El retiro ha sido paulatino, pues ya cuando tenían el negocio en Malasaña se escapaban al pueblo para cuidar de “tres plantitas” durante su único día libre. Ahora, y después de toda la vida dedicada a la hostelería, el resguardo del campo, aunque sea para seguir trabajando, sabe a gloria: “Él viene todas las semanas, descarga y ni apaga la furgoneta antes de irse de nuevo”.
Cultura y pasión
Su padre se vuelve para seguir trabajando, tal y como los hermanos Villalón recuerdan hacer desde que tienen uso de razón: “Nos inculcaron la necesidad de sentirte partícipe del negocio familiar y también de generar una cultura del trabajo”.
Tuvieron la oportunidad de elegir si querían estudiar, con el objetivo de que hicieran lo que hicieran tuvieran una visión de cómo funcionaban las cosas en el mundo. Mario comenzó Derecho, entre otras cosas. “En mi época no había formación para coctelería, te tenías que buscar la vida comprándote libros”.
Lo compaginó, claro está, con el negocio familiar. “Ahora lo pienso y me parece una paliza”. Pero visto lo visto, le salió genial. “Para mí ha sido paradójico, yo no pude ser alumno porque no había profesores, y la coctelería de los 90 en Madrid era Chicote, el Cock y Del Diego”. Una pasión muy concreta que para nada heredó de la familia: “Mi padre tenía tres whiskys y le daba igual cuáles fueran. Pero me llevaba a los mataderos o a Mercamadrid, y a mí me gustaba. Ya me quedaba mirando las botellas bonitas, me llamaban la atención”.
David, por su parte, desechó la idea de las leyes tres meses después de comenzar. Terminó en la escuela de la vid y después se formó como sumiller. Toda la historia les ha llevado hasta aquí, también a nivel ideológico: “Nuestro trabajo es nuestra forma de ser y actuar, es un negocio familiar de siempre, de toda la vida”.
Homenaje a la madre
Si hacemos un resumen de la historia personal, todo comenzó cuando sus padres se conocen, tal y como cuenta Mario: “Mi padre tenía una personalidad muy extrovertida, un comercial nato. Buena gente, noble, currante… y mi madre era introvertida, muy trabajadora. Hacían buen tándem”. Después de abrir El Padre, con un nombre que homenajeaba una historia de la infancia del mismo, le tocaba a Mari Ángeles, ‘Angelita’ para los más íntimos: “Es de esas mujeres súper trabajadoras, inteligentes, que no eran tan conocidas en su época porque era una sociedad patriarcal. De esa gente que no se pone nerviosa, que no te va a dar una voz. Nosotros nos sentimos muy identificados con ese concepto de trabajo”.

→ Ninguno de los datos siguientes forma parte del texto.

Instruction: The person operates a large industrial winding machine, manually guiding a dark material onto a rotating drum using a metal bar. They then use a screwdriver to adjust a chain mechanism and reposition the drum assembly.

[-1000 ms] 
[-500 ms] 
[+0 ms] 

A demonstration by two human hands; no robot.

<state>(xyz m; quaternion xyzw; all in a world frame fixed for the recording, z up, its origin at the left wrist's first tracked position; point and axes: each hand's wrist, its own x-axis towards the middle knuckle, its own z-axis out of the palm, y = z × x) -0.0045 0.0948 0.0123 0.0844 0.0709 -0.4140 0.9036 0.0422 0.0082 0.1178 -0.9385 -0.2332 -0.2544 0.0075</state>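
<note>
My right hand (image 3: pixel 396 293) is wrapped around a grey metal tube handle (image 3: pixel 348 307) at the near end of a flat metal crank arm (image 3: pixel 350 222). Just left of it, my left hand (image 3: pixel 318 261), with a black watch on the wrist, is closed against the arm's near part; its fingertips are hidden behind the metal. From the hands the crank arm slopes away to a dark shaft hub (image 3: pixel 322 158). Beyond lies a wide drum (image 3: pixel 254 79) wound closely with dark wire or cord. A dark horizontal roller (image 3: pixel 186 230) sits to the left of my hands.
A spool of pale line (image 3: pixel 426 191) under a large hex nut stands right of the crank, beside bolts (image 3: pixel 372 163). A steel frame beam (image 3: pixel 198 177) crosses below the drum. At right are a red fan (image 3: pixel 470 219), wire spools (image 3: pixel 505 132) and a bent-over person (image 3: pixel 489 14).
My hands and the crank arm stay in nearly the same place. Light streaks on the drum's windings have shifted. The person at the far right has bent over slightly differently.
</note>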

El mismo que en la actualidad es seguido por una cartera de clientes que los Villalón arrastran desde el primer bar de sus padres, y que actualmente vive un período de gran madurez. La pandemia les ayudó, como relata Mario: “Nos dimos cuenta de que huíamos hacia adelante, y yo ahora ya sé que no quiero un bar de moda, no quiero llenarlo porque sí, quiero llenarlo con lo que hacemos”.
El premio de FIBAR también ha sumado, pero no es lo más importante para ellos, que siguen siendo honestos con su evolución. “A cualquier cliente, con seguridad le digo que el mejor momento para venir a conocernos es hoy. Después de cinco años, la cocina está en su mejor expresión, al igual que el servicio del vino o de la coctelería, y me gustaría que esto fuese así en los próximos 30 años”. No se hable más.